WORK TO COMPLETE - Give back the full material exactly. Omit no line.

STORED DATA -

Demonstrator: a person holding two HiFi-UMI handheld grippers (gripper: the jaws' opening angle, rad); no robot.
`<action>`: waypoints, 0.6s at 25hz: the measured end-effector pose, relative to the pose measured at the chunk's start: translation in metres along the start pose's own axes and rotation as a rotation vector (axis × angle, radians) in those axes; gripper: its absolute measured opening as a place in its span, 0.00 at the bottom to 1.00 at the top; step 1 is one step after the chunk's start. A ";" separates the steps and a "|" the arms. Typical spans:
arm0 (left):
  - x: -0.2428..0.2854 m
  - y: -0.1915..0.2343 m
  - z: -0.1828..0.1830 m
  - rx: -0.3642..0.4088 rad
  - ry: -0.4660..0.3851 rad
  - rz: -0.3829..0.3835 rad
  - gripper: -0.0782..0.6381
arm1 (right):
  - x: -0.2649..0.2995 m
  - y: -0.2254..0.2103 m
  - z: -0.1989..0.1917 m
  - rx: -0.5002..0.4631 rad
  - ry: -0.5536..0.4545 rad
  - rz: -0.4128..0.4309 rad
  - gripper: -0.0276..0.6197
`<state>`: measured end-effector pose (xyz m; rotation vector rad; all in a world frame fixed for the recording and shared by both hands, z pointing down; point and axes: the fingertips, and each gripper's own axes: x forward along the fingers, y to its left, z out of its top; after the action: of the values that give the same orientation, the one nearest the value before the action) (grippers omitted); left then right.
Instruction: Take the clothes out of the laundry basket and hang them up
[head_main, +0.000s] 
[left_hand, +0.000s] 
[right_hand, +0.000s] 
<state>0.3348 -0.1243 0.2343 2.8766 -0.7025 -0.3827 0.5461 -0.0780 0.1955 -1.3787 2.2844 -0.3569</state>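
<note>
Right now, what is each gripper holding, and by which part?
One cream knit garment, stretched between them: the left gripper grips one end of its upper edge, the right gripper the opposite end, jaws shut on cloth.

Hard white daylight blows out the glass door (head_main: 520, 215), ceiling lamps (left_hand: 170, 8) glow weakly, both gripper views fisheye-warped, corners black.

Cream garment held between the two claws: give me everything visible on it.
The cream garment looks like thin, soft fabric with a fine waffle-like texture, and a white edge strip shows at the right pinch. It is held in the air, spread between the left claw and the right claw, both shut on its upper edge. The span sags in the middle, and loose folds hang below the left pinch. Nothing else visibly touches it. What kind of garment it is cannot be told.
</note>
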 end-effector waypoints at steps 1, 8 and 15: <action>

WRITTEN ANSWER -
Demonstrator: a person holding two HiFi-UMI handheld grippers (gripper: the jaws' opening angle, rad); no robot.
`<action>`: waypoints, 0.6s at 25hz: the measured end-effector pose, relative to the pose measured at the chunk's start: translation in metres along the start pose's own axes and rotation as a rotation vector (axis × angle, radians) in those axes; gripper: its absolute measured opening as a place in its span, 0.00 at the bottom to 1.00 at the top; step 1 is one step after the chunk's start. A ";" separates the steps and a "|" the arms. Typical spans:
arm0 (left):
  - x: -0.2428..0.2854 m
  - y: -0.1915..0.2343 m
  - z: -0.1828..0.1830 m
  - rx: -0.3642..0.4088 rad
  - ry: -0.4660..0.3851 rad
  - rz: -0.3829..0.3835 rad
  - gripper: -0.0782..0.6381
arm1 (right):
  - x: -0.2649..0.2995 m
  - y: -0.2254..0.2103 m
  - z: -0.1989..0.1917 m
  - rx: -0.5002..0.4631 rad
  - ry: -0.5536..0.4545 rad
  - rz: -0.4128..0.4309 rad
  - gripper: -0.0276..0.6197
`<state>`: measured end-effector pose (xyz m; rotation vector rad; all in a world frame fixed for the recording and shared by both hands, z pointing down; point and axes: the fingertips, and each gripper's own axes: x forward along the fingers, y to its left, z out of its top; after the action: of the values that give the same orientation, the one nearest the value before the action) (grippers omitted); left then right.
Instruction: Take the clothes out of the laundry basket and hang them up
[head_main, +0.000s] 
[left_hand, +0.000s] 
[right_hand, +0.000s] 
<state>0.3348 -0.1243 0.2343 2.8766 -0.7025 -0.3827 0.5461 -0.0780 0.1955 -1.3787 2.2844 -0.3569</state>
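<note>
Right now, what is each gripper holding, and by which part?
One cream knit garment, stretched between them: the left gripper grips one end of its upper edge, the right gripper the opposite end, jaws shut on cloth.

Hard white daylight blows out the glass door (head_main: 520, 215), ceiling lamps (left_hand: 170, 8) glow weakly, both gripper views fisheye-warped, corners black.

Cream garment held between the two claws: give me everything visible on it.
The cream garment looks like thin, soft fabric with a fine waffle-like texture, and a white edge strip shows at the right pinch. It is held in the air, spread between the left claw and the right claw, both shut on its upper edge. The span sags in the middle, and loose folds hang below the left pinch. Nothing else visibly touches it. What kind of garment it is cannot be told.
</note>
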 end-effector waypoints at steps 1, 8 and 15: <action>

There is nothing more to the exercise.